The Return of the Yellow Beast, a Famous Scott, and Fourteen Minutes After Eleven
Day two of the adventure of the Yellow Beast.
As you might recall, yesterday we left our hero in the clutches of Flow Mini, the closest authorized Mini Cooper service center. The poor beast’s check engine light was on, the driver side door had a nasty habit of randomly closing on humans entering the car, and a faint scent of anti-freeze wafted into the cockpit whenever the air conditioning blew. Closest Flow Mini might be, but for a family that lives on Tiger Mountain it’s still a ninety-minute drive. On the up side, there’s a Waffle House on the way.

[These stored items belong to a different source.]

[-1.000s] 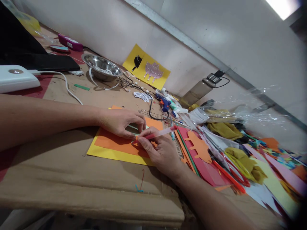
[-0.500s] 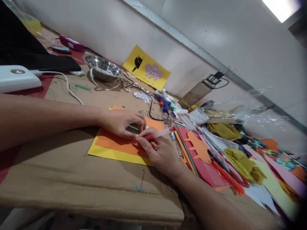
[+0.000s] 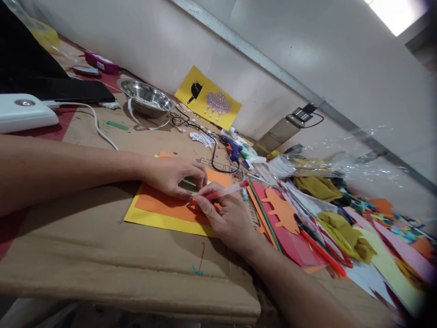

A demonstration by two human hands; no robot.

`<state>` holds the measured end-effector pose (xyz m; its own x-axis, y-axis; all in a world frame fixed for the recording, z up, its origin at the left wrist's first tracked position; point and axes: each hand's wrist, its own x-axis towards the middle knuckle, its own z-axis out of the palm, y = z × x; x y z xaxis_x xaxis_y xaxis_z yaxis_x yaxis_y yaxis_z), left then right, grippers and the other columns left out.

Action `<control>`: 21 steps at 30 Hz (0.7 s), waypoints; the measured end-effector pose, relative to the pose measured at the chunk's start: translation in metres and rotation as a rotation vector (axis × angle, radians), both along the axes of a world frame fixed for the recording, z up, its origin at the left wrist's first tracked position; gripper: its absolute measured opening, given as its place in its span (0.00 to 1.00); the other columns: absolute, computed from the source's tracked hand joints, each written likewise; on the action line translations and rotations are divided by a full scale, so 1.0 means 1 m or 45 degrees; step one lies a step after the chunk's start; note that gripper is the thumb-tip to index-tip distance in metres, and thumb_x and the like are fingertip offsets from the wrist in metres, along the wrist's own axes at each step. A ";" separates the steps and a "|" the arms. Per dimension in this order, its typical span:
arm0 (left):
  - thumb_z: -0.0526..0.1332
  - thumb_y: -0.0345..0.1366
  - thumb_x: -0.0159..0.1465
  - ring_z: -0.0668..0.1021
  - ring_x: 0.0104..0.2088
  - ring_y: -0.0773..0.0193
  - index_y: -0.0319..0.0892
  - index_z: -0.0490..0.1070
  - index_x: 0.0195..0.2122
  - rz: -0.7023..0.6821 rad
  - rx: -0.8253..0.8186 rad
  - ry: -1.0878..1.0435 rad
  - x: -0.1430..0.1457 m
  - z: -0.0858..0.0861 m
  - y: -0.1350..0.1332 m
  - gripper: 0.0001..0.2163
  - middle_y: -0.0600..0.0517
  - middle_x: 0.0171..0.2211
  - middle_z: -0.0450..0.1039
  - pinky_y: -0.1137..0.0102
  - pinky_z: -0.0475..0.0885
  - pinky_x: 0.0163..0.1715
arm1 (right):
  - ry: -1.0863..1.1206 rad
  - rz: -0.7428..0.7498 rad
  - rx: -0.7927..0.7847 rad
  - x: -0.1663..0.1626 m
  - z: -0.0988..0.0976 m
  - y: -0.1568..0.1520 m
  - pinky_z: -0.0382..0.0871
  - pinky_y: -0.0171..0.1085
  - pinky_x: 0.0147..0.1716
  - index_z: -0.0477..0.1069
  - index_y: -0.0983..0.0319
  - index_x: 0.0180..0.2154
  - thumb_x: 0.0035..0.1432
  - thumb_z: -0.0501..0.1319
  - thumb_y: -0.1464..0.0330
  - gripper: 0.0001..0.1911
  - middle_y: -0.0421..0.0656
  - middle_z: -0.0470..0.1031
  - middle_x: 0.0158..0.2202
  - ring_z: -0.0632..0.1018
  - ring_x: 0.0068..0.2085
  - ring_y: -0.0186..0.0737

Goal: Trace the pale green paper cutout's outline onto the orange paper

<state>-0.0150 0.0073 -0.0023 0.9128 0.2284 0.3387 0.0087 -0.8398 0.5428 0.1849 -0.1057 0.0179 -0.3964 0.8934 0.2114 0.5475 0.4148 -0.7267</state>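
In the head view my right hand (image 3: 227,212) grips a red pen (image 3: 228,189) with a translucent barrel. The pen's tip rests at the orange paper (image 3: 170,207), close to my left fingertips. My left hand (image 3: 177,176) lies over the same sheet, thumb and fingers apart, pressing down. Between its thumb and fingers shows a pale greyish-green piece (image 3: 189,184), mostly covered, so its outline cannot be made out. Beneath the orange sheet is a larger yellow sheet (image 3: 164,227), which sticks out along the front and left.
Cardboard (image 3: 102,255) covers the table. Right of my hands lie a red sheet (image 3: 293,248), an orange cutout (image 3: 280,209) and red-handled scissors (image 3: 332,246). Behind stand a steel bowl (image 3: 150,111), a blue glue gun (image 3: 232,148), a bottle (image 3: 282,132) and a decorated yellow card (image 3: 208,98).
Both hands and the pen keep nearly the same place on the paper. The camera view has shifted slightly.
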 end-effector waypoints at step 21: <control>0.66 0.30 0.65 0.79 0.50 0.56 0.43 0.75 0.41 0.033 -0.023 0.079 -0.002 0.005 -0.001 0.05 0.47 0.47 0.77 0.67 0.72 0.54 | 0.110 -0.167 -0.012 0.006 -0.007 0.004 0.71 0.34 0.26 0.70 0.58 0.34 0.69 0.60 0.58 0.12 0.39 0.77 0.24 0.78 0.24 0.37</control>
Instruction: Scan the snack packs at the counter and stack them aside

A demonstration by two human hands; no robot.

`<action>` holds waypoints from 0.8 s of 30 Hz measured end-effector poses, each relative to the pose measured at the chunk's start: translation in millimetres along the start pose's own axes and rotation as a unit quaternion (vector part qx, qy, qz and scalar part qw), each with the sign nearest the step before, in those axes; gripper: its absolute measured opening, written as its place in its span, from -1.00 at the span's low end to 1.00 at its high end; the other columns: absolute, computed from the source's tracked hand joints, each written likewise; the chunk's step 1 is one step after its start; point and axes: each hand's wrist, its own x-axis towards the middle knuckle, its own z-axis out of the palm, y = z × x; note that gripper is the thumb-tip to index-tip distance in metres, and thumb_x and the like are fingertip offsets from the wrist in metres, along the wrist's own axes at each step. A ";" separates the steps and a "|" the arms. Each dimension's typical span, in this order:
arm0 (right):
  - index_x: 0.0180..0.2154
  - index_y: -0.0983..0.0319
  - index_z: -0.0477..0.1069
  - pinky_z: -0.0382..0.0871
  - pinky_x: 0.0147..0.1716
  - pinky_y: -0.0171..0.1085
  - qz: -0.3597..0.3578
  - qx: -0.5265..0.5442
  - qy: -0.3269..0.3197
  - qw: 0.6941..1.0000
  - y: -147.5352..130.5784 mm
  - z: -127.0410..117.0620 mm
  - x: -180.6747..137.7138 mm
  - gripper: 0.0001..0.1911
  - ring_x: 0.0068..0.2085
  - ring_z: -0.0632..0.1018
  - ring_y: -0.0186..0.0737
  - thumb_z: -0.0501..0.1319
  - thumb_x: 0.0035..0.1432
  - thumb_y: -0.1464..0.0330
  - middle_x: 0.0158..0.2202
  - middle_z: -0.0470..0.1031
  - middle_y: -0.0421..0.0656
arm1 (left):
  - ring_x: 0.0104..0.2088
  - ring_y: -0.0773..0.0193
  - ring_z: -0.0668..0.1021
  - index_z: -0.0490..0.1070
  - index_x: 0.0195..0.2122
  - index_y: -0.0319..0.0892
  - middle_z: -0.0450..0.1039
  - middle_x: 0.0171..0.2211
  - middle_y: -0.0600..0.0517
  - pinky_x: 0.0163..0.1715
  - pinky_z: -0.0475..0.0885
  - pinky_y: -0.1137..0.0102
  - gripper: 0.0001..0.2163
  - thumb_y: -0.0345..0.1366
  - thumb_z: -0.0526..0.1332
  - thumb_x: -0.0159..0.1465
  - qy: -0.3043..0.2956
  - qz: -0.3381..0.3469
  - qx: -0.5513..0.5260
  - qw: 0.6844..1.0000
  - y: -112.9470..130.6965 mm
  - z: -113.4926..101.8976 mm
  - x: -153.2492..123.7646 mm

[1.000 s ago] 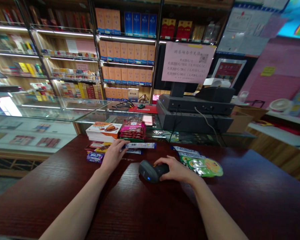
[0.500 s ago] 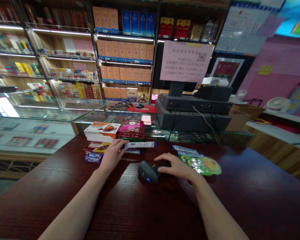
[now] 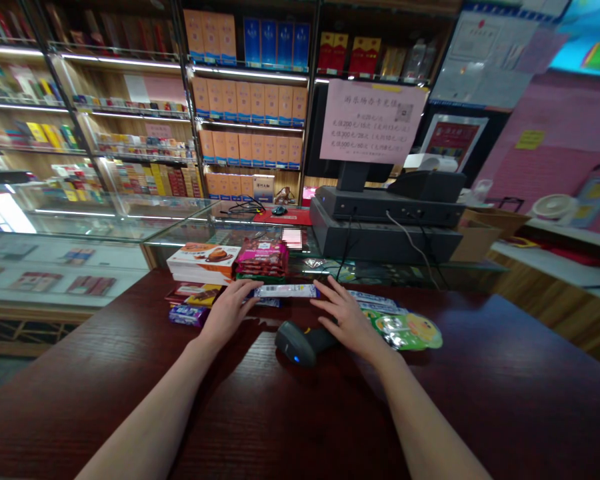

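Observation:
A long white and blue packet (image 3: 286, 291) lies on the dark red wooden counter (image 3: 300, 413). My left hand (image 3: 229, 311) rests at the packet's left end, fingers on it. My right hand (image 3: 347, 315) is open, fingers stretched toward the packet's right end. A black barcode scanner (image 3: 300, 341) with a blue light lies on the counter just below my right hand, not held. Behind the packet stand an orange and white box (image 3: 205, 260) and a stack of pink packets (image 3: 263, 257).
Green snack bags (image 3: 410, 331) lie to the right of the scanner, small purple packets (image 3: 187, 313) at the left. A cash register (image 3: 385, 223) with a pink notice stands behind on a glass case (image 3: 105, 227). Shelves of boxed goods fill the back wall.
My right hand has let go of the scanner and moved up and forward to the packet's right end. The scanner now lies free on the counter. My left hand has barely moved.

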 end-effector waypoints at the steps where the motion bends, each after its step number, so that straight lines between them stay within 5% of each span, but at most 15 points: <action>1: 0.13 0.11 0.45 0.07 0.31 0.29 0.000 -0.004 -0.002 1.000 0.2 -0.2 0.2 -0.57 0.45 0.00 0.08 0.18 0.25 0.47 0.39 0.18 -0.14 | 0.07 0.15 0.49 0.42 0.10 -0.05 0.46 0.02 -0.04 0.16 0.40 0.18 -0.71 -0.19 0.12 0.39 -0.003 -0.001 -0.005 1.000 -0.3 0.3 -0.2; 10: 0.23 0.07 0.33 0.09 0.31 0.23 0.013 0.047 0.026 0.998 2.6 -0.3 1.1 -0.54 0.40 0.16 -0.02 0.13 0.32 0.40 0.31 0.33 -0.12 | 0.04 0.15 0.53 0.47 0.05 -0.12 0.55 -0.02 -0.05 0.16 0.40 0.18 -0.67 -0.12 0.05 0.42 -0.022 -0.012 -0.026 0.999 -2.6 5.8 0.2; 16: 0.13 0.09 0.44 0.27 0.24 0.01 0.062 0.176 0.026 0.982 -2.2 -1.6 2.2 -0.64 0.21 0.45 -0.10 0.11 0.34 0.33 0.20 0.44 -0.09 | -0.02 0.15 0.59 0.49 0.00 -0.12 0.59 -0.05 -0.05 0.09 0.45 0.22 -0.66 -0.07 0.06 0.40 -0.009 -0.042 -0.060 0.997 2.1 4.0 1.6; 24: 0.02 0.14 0.53 0.35 0.15 -0.09 0.132 0.266 0.026 0.955 -6.7 0.4 6.4 -0.67 0.08 0.51 -0.10 0.17 0.25 0.33 0.06 0.51 -0.08 | -0.09 0.17 0.60 0.37 0.15 -0.11 0.56 -0.04 -0.03 -0.11 0.53 0.29 -0.61 -0.12 0.16 0.33 0.022 -0.082 -0.080 0.993 2.8 5.0 1.1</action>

Well, the jury filed into the courtroom mid afternoon with their verdict. The engine is running lean because there’s a slight split on the header (exhaust pipe to you non-gear heads), the door just needed a new door break brake, and a small crack in the anti-freeze reservoir caused the sickly-sweet wafting through the cockpit. Of course--of-flipping-course (because this is a Mini dealer) they found more stuff to bring to my attention, stuff that is probably caused by a driver with Jim Clark delusions (i.e. me).
Unfortunately, I have a country road problem. Put me on four lanes, and I’m a model citizen. Slap me onto the twisty roads that populate the hills surrounding my house, and I’m a demented bat out of hell.
Anyway, to make a lengthy story less so, once again we need to make the four hour round trip. I’ll let you know how it goes.
And here’s something completely different. Those of you who came here today wishing to read about more than my love affair with a 2004 Mini S, watch the trailer below. 11:14 is great, twisty, quirky, mystery thriller. It’s on Netflix. You can stream it.
Comments
Jim S.
Jim, so sorry to hear about the 2100. What was wrong?